Order of Interval Addition Should Affect Final Output
Describe the bug
In various engines, the order in which intervals are added to dates can affect the final value. This is especially noticeable with leap years.
Datafusion appears to constant fold these intervals, which throws away the operation order.
> EXPLAIN SELECT
DATE '2019-02-28' + INTERVAL '1 YEAR' + INTERVAL '1 DAY' AS FEB,
DATE '2019-02-28' + INTERVAL '1 DAY' + INTERVAL '1 YEAR' AS MAR;
+---------------+----------------------------------------------------------------------+
| plan_type | plan |
+---------------+----------------------------------------------------------------------+
| logical_plan | Projection: Date32("2020-02-29") AS feb, Date32("2020-02-29") AS mar |
| | EmptyRelation |
| physical_plan | ProjectionExec: expr=[2020-02-29 as feb, 2020-02-29 as mar] |
| | PlaceholderRowExec |
| | |
+---------------+----------------------------------------------------------------------+
To Reproduce
Testing via datafusion-cli
> SELECT
DATE '2019-02-28' + INTERVAL '1 YEAR' + INTERVAL '1 DAY' AS FEB,
DATE '2019-02-28' + INTERVAL '1 DAY' + INTERVAL '1 YEAR' AS MAR;
+------------+------------+
| feb | mar |
+------------+------------+
| 2020-02-29 | 2020-02-29 |
+------------+------------+
Expected behavior
Due to leap year shenanigans, adding the year before the day results in a different date than adding the day before the year.
Trino emits
trino> SELECT
-> DATE '2019-02-28' + INTERVAL '1' YEAR + INTERVAL '1' DAY AS FEB,
-> DATE '2019-02-28' + INTERVAL '1' DAY + INTERVAL '1' YEAR AS MAR;
FEB | MAR
------------+------------
2020-02-29 | 2020-03-01
(1 row)
as does Postgres and Snowflake (based on their documentation for interval types where this example came from)
Additional context
No response
🤔 maybe we could turn of constant folding for adding intervals
take
This is caused by the adding ordering since the sqlparser would always generate a AST like
by only disabling constant folding for Interval would not help here since when we evaluate the PhysicalExpr, it would still do the calculation of the later two components first. I think a change in sqlparser would help? (like we generate the BinaryOP AST with first two components as left leaf and the last one as right leaf) not sure the best way to do it.

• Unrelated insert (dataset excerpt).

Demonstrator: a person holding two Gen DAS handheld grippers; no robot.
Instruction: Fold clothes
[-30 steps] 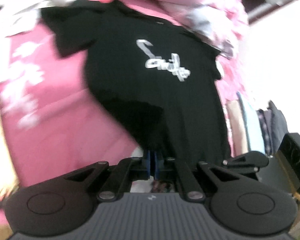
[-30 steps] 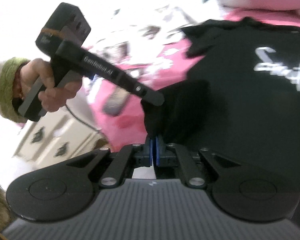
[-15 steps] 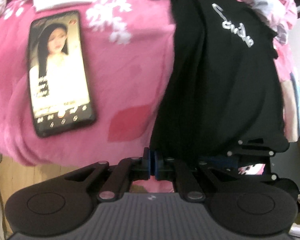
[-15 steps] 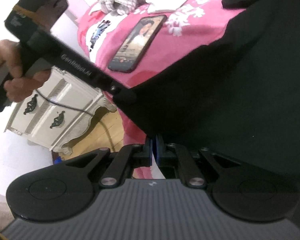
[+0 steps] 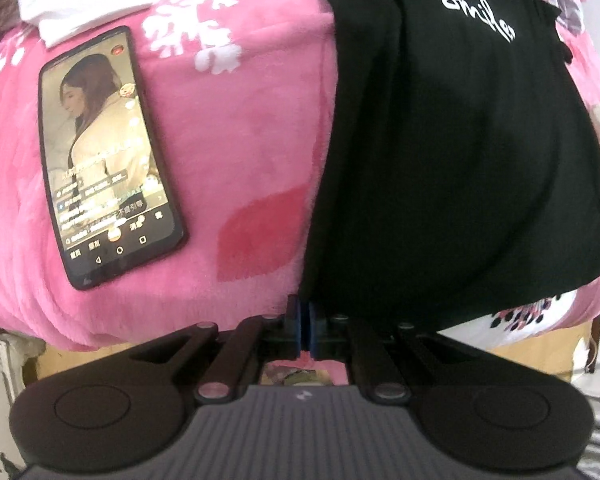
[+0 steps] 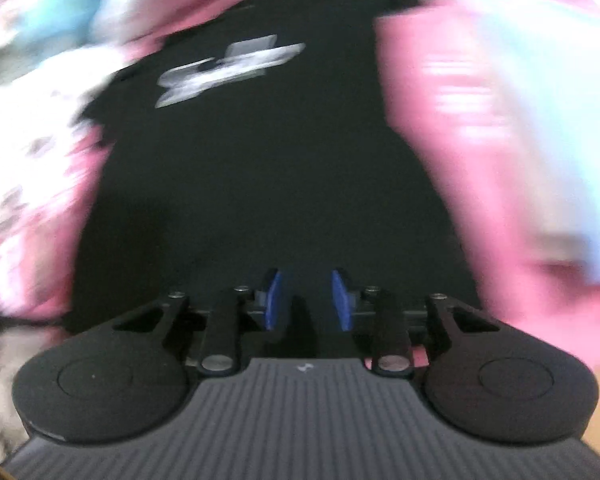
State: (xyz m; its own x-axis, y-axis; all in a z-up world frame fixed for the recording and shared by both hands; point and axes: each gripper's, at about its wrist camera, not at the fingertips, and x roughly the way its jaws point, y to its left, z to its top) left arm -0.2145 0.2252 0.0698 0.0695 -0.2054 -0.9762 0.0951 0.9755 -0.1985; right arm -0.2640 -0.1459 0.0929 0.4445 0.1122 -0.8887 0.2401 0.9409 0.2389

I agree with @Lordworms the root cause is related to the precidence rules in sqlparser which control if expressions like
DATE '2019-02-28' + INTERVAL '1 YEAR' + INTERVAL '1 DAY' AS FEB,
are parsed like this
((DATE '2019-02-28' + INTERVAL '1 YEAR') + INTERVAL '1 DAY' AS FEB),
Or like
(DATE '2019-02-28' + (INTERVAL '1 YEAR' + INTERVAL '1 DAY' AS FEB)),
Users who want to control the order of expression evaluation can use ( and ) to explicitly control the evaluation order.
I agree with @Lordworms the root cause is related to the precidence rules in sqlparser which control if expressions like
DATE '2019-02-28' + INTERVAL '1 YEAR' + INTERVAL '1 DAY' AS FEB,are parsed like this
((DATE '2019-02-28' + INTERVAL '1 YEAR') + INTERVAL '1 DAY' AS FEB),Or like
(DATE '2019-02-28' + (INTERVAL '1 YEAR' + INTERVAL '1 DAY' AS FEB)),Users who want to control the order of expression evaluation can use
(and)to explicitly control the evaluation order.
Thanks so much. Should I fix it in sqlparser?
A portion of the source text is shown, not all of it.